■ **WHAT THE EXERCISE ASKS**
Return the entries below in full. Keep every word as it is.

Collected data
◆ ◆ ◆ ◆

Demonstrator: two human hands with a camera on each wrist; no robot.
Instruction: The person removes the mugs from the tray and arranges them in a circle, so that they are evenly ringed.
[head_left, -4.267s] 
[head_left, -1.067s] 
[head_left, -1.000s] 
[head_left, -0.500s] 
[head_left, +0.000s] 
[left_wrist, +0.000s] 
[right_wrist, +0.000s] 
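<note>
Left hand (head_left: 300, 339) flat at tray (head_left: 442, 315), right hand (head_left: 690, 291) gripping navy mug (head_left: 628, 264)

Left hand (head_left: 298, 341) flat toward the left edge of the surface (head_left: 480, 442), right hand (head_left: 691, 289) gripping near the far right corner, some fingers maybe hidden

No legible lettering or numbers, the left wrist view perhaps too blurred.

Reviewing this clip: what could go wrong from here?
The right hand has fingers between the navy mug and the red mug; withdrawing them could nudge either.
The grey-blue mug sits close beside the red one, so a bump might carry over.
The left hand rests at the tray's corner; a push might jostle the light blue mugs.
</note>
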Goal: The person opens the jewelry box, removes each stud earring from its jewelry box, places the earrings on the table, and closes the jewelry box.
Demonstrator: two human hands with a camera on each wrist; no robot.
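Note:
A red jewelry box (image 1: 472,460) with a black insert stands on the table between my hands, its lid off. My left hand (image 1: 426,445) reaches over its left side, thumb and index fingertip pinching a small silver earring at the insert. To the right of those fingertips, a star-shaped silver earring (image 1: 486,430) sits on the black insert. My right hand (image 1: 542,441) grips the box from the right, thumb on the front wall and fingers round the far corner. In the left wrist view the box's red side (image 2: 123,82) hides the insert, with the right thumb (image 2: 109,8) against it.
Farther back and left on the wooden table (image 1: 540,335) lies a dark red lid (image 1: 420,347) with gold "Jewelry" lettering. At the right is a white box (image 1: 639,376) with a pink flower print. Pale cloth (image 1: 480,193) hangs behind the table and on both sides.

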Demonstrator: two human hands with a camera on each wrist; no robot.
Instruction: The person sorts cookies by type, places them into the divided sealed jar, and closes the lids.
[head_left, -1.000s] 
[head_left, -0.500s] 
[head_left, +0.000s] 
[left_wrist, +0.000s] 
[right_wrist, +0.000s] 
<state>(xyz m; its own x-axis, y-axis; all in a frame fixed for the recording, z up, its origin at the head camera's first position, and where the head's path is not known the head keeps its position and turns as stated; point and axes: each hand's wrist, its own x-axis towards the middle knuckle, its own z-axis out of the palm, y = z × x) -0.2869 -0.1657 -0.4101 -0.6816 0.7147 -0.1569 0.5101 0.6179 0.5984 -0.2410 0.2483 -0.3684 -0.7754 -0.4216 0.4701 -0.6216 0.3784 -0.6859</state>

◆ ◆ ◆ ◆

■ **RESPONSE AREA**
Demonstrator: two human hands with a camera on each wrist; no robot.
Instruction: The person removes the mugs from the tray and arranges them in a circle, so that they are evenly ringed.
[head_left, -4.267s] 
[head_left, -1.067s] 
[head_left, -1.000s] 
[head_left, -0.500s] 
[head_left, +0.000s] 
[left_wrist, +0.000s] 
[right_wrist, +0.000s] 
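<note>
Left hand (head_left: 300, 339) flat at tray (head_left: 442, 315), right hand (head_left: 690, 291) gripping navy mug (head_left: 628, 264)

Left hand (head_left: 298, 341) flat toward the left edge of the surface (head_left: 480, 442), right hand (head_left: 691, 289) gripping near the far right corner, some fingers maybe hidden

No legible lettering or numbers, the left wrist view perhaps too blurred.

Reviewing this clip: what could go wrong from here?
The right hand has fingers between the navy mug and the red mug; withdrawing them could nudge either.
The grey-blue mug sits close beside the red one, so a bump might carry over.
The left hand rests at the tray's corner; a push might jostle the light blue mugs.
</note>
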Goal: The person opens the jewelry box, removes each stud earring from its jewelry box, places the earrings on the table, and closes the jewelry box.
Demonstrator: two human hands with a camera on each wrist; no robot.
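Note:
A red jewelry box (image 1: 472,460) with a black insert stands on the table between my hands, its lid off. My left hand (image 1: 426,445) reaches over its left side, thumb and index fingertip pinching a small silver earring at the insert. To the right of those fingertips, a star-shaped silver earring (image 1: 486,430) sits on the black insert. My right hand (image 1: 542,441) grips the box from the right, thumb on the front wall and fingers round the far corner. In the left wrist view the box's red side (image 2: 123,82) hides the insert, with the right thumb (image 2: 109,8) against it.
Farther back and left on the wooden table (image 1: 540,335) lies a dark red lid (image 1: 420,347) with gold "Jewelry" lettering. At the right is a white box (image 1: 639,376) with a pink flower print. Pale cloth (image 1: 480,193) hangs behind the table and on both sides.
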
Demonstrator: two human hands with a camera on each wrist; no robot.
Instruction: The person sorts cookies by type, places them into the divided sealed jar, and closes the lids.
[head_left, -1.000s] 
[head_left, -0.500s] 
[head_left, +0.000s] 
[left_wrist, +0.000s] 
[right_wrist, +0.000s] 
<state>(xyz m; its own x-axis, y-axis; all in a frame fixed for the recording, z up, its origin at the head camera's first position, and where the head's path is not known the head keeps its position and turns as stated; point and axes: each hand's wrist, its own x-axis towards the middle knuckle, its own z-axis out of the palm, y = z × x) -0.2869 -0.1657 -0.4101 -0.6816 0.7147 -0.1569 0.5101 0.6179 0.5984 -0.2410 0.2483 -0.3684 -0.7754 -0.4216 0.4701 -0.6216 0.3784 -0.6859</state>

That concludes the output.